A faithful, word-for-word copy of the data below is required, without pictures.

══ Given data ══

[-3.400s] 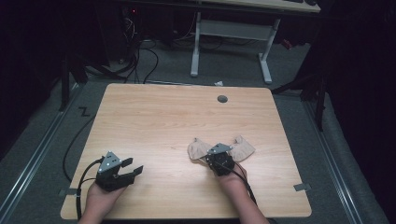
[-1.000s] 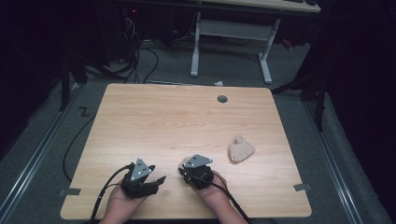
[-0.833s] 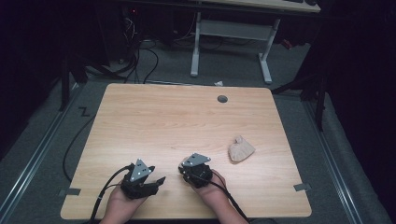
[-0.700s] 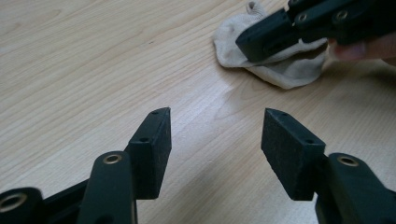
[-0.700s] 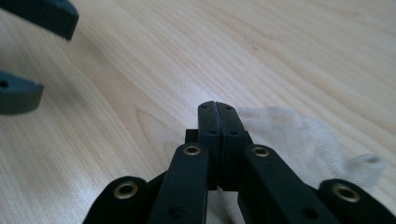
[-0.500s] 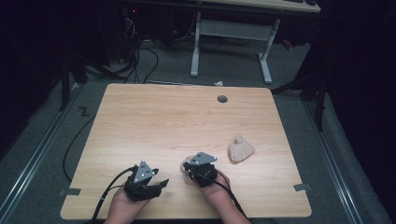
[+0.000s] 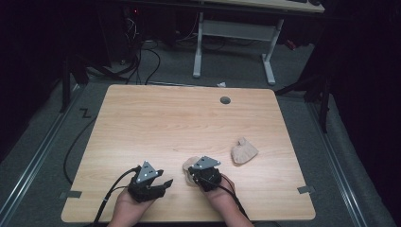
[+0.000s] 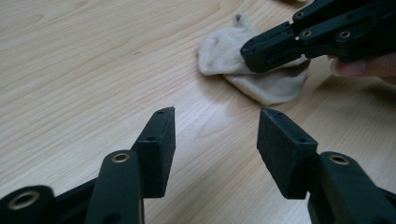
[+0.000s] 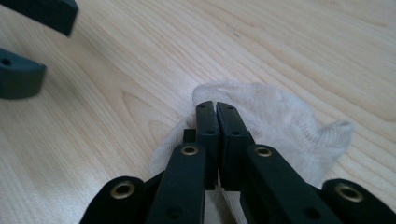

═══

### Exercise solution
[-3.400s] 
[-1.000s] 
[-0.833s] 
[-0.700s] 
[-0.700s] 
[-0.500s] 
[+0.000s] 
[+0.000s] 
[+0.000s] 

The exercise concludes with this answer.